Long-term care ombudsmen, primarily supported by federal money, investigate complaints and monitor the safety and well-being of residents in nursing homes and assisted living facilities.

California’s current visitation guidelines for long-term facilities are written in such a way that “most nursing homes won’t be able to let anyone in for the next two years,” Wasserman said. “We’re going to have to find a better way.”

An industry group for nursing homes remains cautious. “The idea is a good one in concept but may be hard to implement due to the need for increased staff to train residents to don and doff (protective gear), provide testing to visitors, monitor visits and enforce safety rules,” said Deborah Pacyna, spokesperson for the California Association of Health Facilities.

K.J. Page, administrator for the Chaparral House skilled nursing facility in Berkeley, said she would welcome being able to allow family members back into the home with precautions, especially since virtual and window visits have proven distressing for some residents with dementia. Since the pandemic started, the home has had one patient and one food service worker test positive for COVID-19 but currently has no cases, Page said.

“It would actually help us to have families be part of the care, instead of calling us every 20 minutes” to see how their loved one is doing, Page said. Some family members are so anxious that she has designated managers to call them regularly with updates.

Leza Coleman, executive director of the California Long-Term Care Ombudsman Association, said she is concerned that family visiting restrictions are moving from being a short-term fix to a long-term strategy.

She’s already hearing about significant negative impacts for many residents. In addition to loneliness and anxiety, she said, many residents are experiencing weight loss and cognitive decline. Residents who used to walk to the dining room for meals every day are now confined to their rooms, she said, causing her to worry that they won’t be able to walk at all by the time congregate meals resume.
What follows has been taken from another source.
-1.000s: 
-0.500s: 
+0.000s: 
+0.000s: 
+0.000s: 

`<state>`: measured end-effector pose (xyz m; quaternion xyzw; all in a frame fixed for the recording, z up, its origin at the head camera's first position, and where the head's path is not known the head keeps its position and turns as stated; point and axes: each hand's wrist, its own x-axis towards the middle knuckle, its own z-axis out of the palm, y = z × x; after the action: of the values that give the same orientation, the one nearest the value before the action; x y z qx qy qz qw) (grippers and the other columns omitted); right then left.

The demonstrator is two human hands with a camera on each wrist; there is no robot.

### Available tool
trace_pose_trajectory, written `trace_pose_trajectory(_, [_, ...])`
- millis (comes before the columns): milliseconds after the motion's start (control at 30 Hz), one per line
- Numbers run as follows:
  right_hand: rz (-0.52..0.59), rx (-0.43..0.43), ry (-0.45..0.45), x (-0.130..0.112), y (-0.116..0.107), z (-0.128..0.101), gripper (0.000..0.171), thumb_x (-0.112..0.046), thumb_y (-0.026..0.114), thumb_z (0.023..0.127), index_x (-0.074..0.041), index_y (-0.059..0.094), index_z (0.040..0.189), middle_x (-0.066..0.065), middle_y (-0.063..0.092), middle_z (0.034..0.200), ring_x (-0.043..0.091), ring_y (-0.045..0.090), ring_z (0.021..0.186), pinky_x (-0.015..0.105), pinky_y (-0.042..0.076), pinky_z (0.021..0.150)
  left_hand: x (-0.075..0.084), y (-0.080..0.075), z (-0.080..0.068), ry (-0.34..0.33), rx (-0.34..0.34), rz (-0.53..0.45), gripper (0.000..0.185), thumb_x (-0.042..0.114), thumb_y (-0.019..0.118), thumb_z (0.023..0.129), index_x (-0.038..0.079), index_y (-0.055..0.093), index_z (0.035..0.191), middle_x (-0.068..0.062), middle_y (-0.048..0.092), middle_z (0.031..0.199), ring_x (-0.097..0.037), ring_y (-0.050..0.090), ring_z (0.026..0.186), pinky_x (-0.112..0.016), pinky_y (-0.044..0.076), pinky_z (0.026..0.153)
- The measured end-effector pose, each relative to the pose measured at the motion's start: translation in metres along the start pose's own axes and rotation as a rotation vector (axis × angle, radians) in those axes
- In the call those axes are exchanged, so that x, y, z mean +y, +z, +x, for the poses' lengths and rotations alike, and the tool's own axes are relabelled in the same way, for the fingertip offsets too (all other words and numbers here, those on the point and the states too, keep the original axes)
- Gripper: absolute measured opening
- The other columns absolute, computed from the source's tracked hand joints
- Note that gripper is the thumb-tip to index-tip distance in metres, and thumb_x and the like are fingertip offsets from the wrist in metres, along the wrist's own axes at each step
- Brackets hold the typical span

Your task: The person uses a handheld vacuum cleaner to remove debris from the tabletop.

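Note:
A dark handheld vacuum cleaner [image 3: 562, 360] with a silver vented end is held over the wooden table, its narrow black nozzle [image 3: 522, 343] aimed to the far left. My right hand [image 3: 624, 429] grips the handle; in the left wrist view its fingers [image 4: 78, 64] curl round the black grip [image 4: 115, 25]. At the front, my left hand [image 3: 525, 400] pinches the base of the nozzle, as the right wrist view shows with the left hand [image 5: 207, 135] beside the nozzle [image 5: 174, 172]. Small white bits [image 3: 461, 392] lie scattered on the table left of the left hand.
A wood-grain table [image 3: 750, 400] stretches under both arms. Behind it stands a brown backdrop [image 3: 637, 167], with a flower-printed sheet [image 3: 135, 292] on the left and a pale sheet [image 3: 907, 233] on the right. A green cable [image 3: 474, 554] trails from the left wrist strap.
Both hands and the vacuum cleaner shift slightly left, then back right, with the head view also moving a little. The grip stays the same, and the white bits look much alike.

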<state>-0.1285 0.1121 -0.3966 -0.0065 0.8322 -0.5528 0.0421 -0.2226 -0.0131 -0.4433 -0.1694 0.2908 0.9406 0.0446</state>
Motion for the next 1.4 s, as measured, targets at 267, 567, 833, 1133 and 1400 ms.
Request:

“I don’t understand why they can’t hold a hand if it’s in a glove with a face mask and gown.”
— Leza Coleman, California Long-Term Care Ombudsman Association

Some families will opt to keep loved ones out of long-term care facilities if they believe they won’t be able to see them again, Coleman said. As a result, she said she expects there will be an increase in adult abuse and self-neglect cases as vulnerable people stay home without appropriate care.

Recent state guidance has allowed more families to see their loved ones either at window visits or outside, Coleman said. But some residents – especially those with cognitive impairment – suffer if they’re not able to touch someone they love, she said.

“I don’t understand why they can’t hold a hand if it’s in a glove with a face mask and gown,” Coleman said. “I’m not asking us to be reckless, I’m asking us to examine risk tolerance.”

This is the case for Nancy Klein, 78, whose 52-year-old son is in a Riverside County facility. A massive brain hemorrhage four and a half years ago left him unable to move or speak for himself, except through sighs that Klein interprets as showing relief or frustration or disgust.

Before the pandemic, she said, “I was his only voice, his support person, his caregiver.”

Klein massaged his head and neck every day, in addition to helping with exercise and suctioning out his tracheostomy.

Distanced visits won’t work for her son, Klein said: “He relies on the nurturing and touching.”

Carole Herman, who runs the Sacramento-based Foundation Aiding the Elderly, said she’s been overwhelmed with calls from families asking for help filing complaints about malnutrition, bedsores, sepsis, a broken nose and a blocked catheter, among others. She said she doesn’t know of any family members who have been able to get in to see their loved ones since March, and those who ask too many questions face retaliation or removal of the resident.

“It’s craziness out there, so many people are being harmed, and not just from the virus,” she said. “What’s happening is side effects of the virus.”